Et, plongeant dans les eaux torrentueuses, il reparut à dix brasses de l’arbre. Quelques instants après, son bras s’appuyait au cou de Thaouka, et cheval et cavalier dérivaient ensemble vers le brumeux horizon du nord.
Chapitre XXIII Où l’on mène la vie des oiseaux
L’arbre sur lequel Glenarvan et ses compagnons venaient de trouver refuge ressemblait à un noyer.
Il en avait le feuillage luisant et la forme arrondie.
En réalité, c’était «l’ombu», qui se rencontre isolément dans les plaines argentines. Cet arbre au tronc tortueux et énorme est fixé au sol non seulement par ses grosses racines, mais encore par des rejetons vigoureux qui l’y attachent de la plus tenace façon. Aussi avait-il résisté à l’assaut du mascaret.

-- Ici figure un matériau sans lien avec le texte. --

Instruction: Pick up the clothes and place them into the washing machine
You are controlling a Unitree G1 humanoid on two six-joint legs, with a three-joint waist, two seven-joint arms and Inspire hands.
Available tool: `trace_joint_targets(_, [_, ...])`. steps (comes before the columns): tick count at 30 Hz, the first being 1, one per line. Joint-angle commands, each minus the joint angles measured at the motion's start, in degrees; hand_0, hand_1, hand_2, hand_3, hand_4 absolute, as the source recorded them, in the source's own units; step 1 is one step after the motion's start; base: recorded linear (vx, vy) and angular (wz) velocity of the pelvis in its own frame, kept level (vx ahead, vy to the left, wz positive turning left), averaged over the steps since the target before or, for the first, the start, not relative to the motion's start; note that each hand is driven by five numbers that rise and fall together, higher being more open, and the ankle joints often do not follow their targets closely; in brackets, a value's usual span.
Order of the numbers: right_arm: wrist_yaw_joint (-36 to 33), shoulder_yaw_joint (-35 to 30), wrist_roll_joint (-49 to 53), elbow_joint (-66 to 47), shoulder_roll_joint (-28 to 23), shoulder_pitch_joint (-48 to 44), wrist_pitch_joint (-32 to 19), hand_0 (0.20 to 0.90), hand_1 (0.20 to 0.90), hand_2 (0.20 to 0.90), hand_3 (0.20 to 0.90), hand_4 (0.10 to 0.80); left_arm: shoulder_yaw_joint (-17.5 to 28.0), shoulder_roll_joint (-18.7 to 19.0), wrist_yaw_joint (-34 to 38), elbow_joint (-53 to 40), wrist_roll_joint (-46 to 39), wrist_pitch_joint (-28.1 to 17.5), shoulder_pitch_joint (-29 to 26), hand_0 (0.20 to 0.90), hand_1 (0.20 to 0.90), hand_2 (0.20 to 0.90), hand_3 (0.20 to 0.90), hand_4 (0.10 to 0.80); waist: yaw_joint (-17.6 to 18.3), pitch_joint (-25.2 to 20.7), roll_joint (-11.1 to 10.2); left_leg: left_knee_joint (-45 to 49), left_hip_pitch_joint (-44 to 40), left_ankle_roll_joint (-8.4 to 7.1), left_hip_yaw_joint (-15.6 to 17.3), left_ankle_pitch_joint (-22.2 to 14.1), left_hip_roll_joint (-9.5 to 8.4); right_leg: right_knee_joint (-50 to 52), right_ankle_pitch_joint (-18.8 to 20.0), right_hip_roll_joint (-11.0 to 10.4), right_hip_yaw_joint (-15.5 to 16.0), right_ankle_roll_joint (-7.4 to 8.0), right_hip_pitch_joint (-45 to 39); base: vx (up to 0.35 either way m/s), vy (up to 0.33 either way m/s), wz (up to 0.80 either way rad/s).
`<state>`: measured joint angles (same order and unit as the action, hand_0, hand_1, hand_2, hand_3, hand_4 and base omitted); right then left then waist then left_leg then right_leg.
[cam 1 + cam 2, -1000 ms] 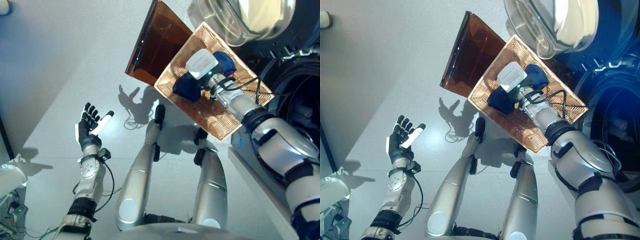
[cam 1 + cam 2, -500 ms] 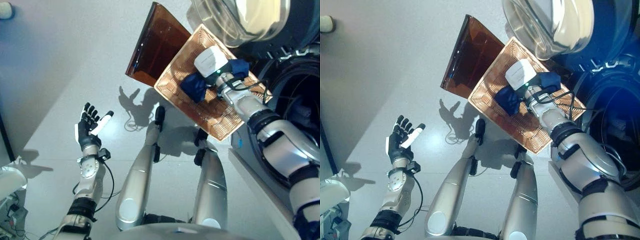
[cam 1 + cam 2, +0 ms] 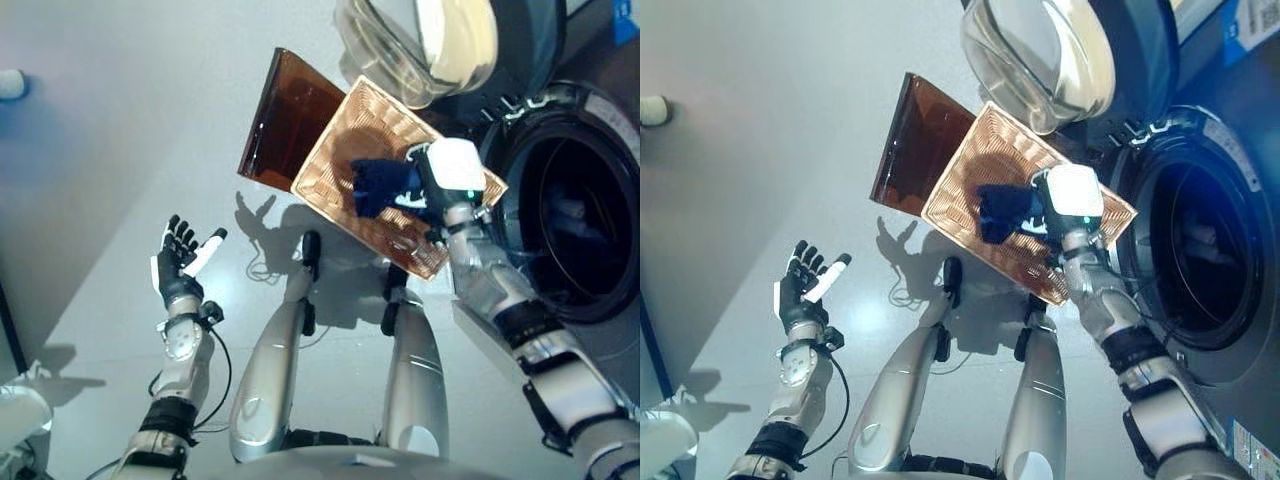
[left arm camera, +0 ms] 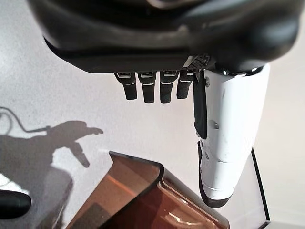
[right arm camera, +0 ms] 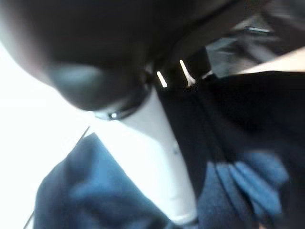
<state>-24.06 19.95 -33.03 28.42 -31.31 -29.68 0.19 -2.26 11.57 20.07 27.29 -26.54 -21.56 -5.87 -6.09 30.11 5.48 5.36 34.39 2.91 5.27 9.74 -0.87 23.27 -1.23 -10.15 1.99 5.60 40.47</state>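
A dark blue cloth [image 3: 378,187] hangs bunched over the woven basket [image 3: 340,140], and my right hand [image 3: 428,192] is shut on it at the basket's right side, close to the washing machine's open drum [image 3: 570,225]. In the right wrist view the white thumb [image 5: 167,157] presses into folds of blue cloth [image 5: 95,191]. My left hand [image 3: 180,262] is held up at the lower left, open, with straight fingers [image 4: 152,88] and nothing in it.
The machine's round glass door [image 3: 420,45] stands open above the basket. A brown see-through bin [image 3: 280,125] lies on the grey floor to the basket's left. Something pale lies inside the drum [image 3: 1200,235].
My right hand has carried the blue cloth up off the basket's middle and rightward, nearer the drum opening. The camera has shifted too. The left hand has stayed in place.
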Motion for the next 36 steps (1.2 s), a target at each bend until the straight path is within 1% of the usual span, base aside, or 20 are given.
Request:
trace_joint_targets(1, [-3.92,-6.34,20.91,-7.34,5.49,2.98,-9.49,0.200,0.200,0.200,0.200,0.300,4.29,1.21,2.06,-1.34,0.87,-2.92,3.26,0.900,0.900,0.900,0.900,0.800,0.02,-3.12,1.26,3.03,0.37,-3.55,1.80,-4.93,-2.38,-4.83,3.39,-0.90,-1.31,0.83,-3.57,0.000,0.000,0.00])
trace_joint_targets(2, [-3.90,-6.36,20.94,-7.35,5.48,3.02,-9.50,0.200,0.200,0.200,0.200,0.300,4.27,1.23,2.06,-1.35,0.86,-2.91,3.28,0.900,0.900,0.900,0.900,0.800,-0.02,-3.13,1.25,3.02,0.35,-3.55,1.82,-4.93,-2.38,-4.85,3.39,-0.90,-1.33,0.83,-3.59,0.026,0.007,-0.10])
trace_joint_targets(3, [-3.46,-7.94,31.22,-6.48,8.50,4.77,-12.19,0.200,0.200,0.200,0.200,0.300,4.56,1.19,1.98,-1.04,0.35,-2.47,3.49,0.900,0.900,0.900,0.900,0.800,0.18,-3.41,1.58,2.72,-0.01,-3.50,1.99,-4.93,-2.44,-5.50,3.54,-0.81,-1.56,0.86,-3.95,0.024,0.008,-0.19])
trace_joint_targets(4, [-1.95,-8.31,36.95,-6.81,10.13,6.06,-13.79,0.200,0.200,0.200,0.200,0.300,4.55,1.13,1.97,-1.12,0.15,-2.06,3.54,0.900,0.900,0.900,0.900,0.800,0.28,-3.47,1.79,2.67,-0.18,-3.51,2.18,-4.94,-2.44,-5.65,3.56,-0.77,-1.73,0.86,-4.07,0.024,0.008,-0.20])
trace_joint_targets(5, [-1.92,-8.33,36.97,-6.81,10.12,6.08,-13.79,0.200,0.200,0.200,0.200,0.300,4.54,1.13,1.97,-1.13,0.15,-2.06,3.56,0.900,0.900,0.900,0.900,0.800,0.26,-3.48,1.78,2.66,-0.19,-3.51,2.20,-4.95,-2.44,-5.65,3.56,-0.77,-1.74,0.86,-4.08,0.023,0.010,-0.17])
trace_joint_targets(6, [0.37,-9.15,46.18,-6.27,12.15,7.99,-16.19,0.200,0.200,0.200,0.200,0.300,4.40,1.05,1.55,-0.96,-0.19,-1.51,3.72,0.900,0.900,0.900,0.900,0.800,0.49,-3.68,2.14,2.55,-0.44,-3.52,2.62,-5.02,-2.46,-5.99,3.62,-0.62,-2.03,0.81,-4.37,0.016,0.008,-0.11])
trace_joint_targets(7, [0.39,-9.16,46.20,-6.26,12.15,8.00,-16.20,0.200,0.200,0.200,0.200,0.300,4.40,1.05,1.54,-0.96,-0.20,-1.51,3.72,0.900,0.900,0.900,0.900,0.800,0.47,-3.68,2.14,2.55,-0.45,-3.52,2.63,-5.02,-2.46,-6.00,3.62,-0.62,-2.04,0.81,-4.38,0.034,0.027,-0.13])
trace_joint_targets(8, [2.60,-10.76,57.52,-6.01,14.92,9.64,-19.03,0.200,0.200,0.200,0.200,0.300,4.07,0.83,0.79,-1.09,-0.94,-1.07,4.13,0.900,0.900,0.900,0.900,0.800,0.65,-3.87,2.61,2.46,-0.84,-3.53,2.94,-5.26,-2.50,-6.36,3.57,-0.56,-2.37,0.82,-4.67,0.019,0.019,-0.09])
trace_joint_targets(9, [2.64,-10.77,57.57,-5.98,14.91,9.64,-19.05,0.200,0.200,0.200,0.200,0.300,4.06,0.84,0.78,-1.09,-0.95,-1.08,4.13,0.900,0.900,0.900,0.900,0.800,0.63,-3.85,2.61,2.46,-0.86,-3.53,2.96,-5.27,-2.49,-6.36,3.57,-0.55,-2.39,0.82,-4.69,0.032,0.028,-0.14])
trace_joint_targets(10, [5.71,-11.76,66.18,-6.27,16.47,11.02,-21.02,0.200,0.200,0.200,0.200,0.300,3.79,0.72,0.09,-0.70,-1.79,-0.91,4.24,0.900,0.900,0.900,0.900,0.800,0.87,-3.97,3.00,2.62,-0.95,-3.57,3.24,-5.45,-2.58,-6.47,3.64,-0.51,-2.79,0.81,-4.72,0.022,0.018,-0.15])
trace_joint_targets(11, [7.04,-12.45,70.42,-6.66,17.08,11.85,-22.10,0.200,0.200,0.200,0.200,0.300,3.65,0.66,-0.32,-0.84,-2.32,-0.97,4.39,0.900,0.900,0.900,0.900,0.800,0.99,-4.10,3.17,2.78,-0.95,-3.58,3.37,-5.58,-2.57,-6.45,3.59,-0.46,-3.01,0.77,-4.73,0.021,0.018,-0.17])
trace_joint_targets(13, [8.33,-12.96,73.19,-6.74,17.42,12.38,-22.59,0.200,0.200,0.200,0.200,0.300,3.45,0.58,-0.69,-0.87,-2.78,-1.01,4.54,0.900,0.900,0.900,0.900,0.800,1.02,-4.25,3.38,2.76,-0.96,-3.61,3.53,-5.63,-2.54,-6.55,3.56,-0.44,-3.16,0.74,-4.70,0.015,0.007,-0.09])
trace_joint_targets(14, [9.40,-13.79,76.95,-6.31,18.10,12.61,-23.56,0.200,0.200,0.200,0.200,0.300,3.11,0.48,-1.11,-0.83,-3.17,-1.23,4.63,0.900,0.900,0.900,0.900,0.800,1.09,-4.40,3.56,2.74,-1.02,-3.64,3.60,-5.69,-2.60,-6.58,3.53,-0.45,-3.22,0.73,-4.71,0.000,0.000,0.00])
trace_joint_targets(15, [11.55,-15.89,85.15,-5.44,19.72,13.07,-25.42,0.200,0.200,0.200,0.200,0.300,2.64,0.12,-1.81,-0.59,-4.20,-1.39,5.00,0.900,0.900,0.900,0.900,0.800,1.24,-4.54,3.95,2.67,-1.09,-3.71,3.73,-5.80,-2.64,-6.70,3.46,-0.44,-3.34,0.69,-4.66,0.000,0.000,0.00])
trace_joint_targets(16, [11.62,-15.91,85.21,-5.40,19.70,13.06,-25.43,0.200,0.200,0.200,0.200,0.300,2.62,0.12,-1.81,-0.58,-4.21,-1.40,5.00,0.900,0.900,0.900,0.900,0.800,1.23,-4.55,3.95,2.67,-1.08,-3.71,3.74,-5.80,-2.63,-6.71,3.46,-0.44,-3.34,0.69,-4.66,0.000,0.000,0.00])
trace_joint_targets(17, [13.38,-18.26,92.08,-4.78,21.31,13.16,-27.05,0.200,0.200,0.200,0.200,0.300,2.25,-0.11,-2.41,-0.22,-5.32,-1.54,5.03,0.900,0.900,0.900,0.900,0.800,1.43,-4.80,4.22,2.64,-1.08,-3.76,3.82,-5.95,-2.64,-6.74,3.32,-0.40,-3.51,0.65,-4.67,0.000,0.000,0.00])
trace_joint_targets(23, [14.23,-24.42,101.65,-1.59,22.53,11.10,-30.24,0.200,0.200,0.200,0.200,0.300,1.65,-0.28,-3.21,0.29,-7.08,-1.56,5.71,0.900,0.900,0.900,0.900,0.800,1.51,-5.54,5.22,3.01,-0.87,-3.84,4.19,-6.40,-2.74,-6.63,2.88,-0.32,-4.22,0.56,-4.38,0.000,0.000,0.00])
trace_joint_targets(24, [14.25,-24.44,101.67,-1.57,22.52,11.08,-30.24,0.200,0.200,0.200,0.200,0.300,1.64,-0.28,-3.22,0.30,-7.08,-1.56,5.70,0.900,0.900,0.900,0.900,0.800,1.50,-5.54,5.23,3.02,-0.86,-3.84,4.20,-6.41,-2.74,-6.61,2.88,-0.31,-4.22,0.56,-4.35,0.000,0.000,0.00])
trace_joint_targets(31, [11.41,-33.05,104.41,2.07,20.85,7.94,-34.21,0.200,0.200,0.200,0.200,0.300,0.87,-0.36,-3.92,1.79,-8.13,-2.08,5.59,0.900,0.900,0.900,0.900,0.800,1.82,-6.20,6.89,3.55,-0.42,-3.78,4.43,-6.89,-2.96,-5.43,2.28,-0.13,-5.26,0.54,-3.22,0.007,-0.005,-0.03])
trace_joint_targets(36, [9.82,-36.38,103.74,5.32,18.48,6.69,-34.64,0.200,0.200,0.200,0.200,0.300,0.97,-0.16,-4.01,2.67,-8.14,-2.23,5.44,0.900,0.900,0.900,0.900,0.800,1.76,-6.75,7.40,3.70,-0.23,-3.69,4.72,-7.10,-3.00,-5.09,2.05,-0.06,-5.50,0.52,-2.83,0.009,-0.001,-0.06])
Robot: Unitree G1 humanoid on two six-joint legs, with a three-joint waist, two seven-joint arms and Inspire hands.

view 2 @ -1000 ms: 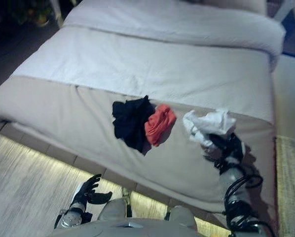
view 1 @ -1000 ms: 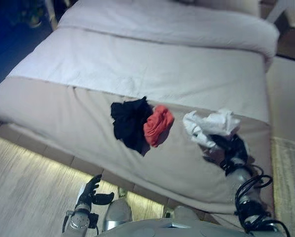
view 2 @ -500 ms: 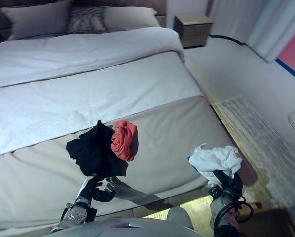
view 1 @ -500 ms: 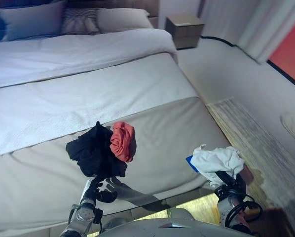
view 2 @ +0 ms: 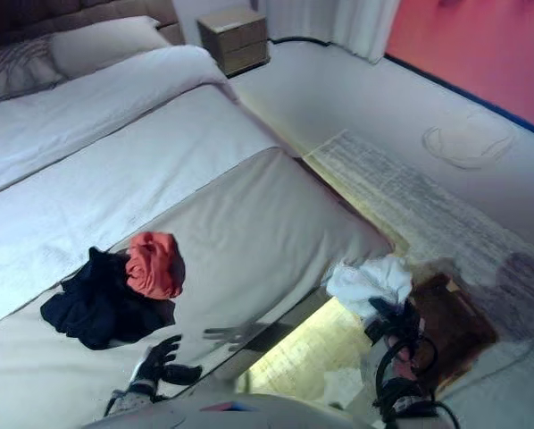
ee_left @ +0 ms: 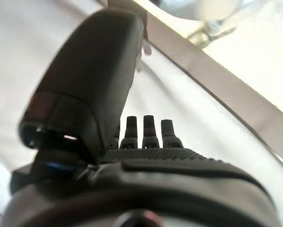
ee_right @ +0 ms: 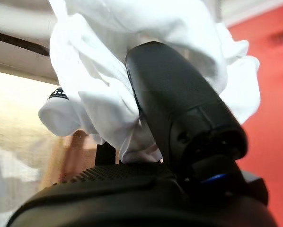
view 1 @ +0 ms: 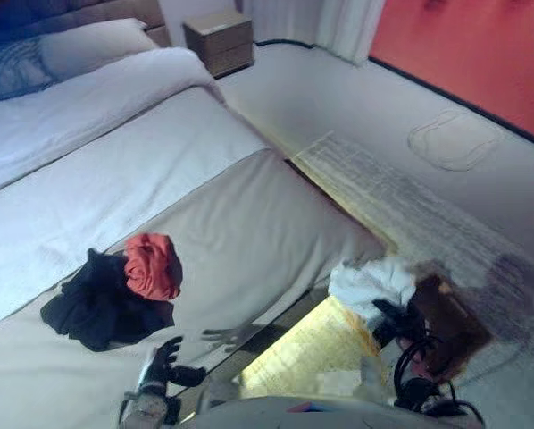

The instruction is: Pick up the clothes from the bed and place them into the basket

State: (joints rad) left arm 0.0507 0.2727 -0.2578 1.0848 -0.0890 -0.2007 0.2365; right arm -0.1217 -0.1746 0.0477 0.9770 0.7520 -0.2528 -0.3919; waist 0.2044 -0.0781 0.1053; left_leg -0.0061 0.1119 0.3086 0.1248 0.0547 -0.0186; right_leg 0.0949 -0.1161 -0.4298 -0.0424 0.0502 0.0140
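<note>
The right hand (ee_right: 179,118) is clamped on a bunched white garment (view 2: 367,279), thumb pressed into the cloth, holding it off the bed's corner, just beside a brown basket (view 2: 450,323) on the floor. The left hand (view 2: 160,360) hangs over the bed's near edge with fingers straight and relaxed, holding nothing. On the bed (view 1: 240,214), well apart from both hands, a black garment (view 1: 93,306) lies with a red garment (view 1: 153,266) touching it. No writing is readable.

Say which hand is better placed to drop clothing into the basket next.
The right hand: it grips the white garment beside the brown basket. The left hand is open, empty, at the bed edge.
</note>
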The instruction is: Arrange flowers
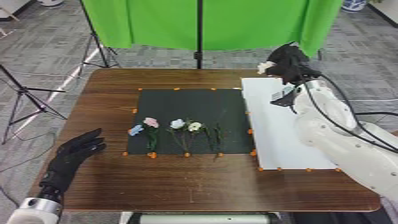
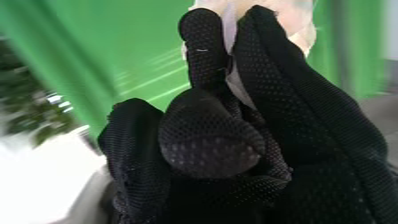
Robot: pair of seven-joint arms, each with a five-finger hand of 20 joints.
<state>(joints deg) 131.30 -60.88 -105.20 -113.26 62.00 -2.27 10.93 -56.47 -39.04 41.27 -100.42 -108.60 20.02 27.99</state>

Cet ombu mesurait en hauteur une centaine de pieds, et pouvait couvrir de son ombre une circonférence de soixante toises. Tout cet échafaudage reposait sur trois grosses branches qui se trifurquaient au sommet du tronc large de six pieds. Deux de ces branches s’élevaient presque perpendiculairement, et supportaient l’immense parasol de feuillage, dont les rameaux croisés, mêlés, enchevêtrés comme par la main d’un vannier, formaient un impénétrable abri.
La troisième branche, au contraire, s’étendait à peu près horizontalement au-dessus des eaux mugissantes; ses basses feuilles s’y baignaient déjà; elle figurait un cap avancé de cette île de verdure entourée d’un océan. L’espace ne manquait pas à l’intérieur de cet arbre gigantesque; le feuillage, repoussé à la circonférence, laissait de grands intervalles largement dégagés, de véritables clairières, de l’air en abondance, de la fraîcheur partout. À voir ces branches élever jusqu’aux nues leurs rameaux innombrables, tandis que des lianes parasites les rattachaient l’une à l’autre, et que des rayons de soleil se glissaient à travers les trouées du feuillage, on eût vraiment dit que le tronc de cet ombu portait à lui seul une forêt tout entière.
À l’arrivée des fugitifs, un monde ailé s’enfuit sur les hautes ramures, protestant par ses cris contre une si flagrante usurpation de domicile.
Ces oiseaux qui, eux aussi, avaient cherché refuge sur cet ombu solitaire, étaient là par centaines, des merles, des étourneaux, des isacas, des hilgueros et surtout les picaflors, oiseaux-mouches aux couleurs resplendissantes; et, quand ils s’envolèrent, il sembla qu’un coup de vent dépouillait l’arbre de toutes ses fleurs.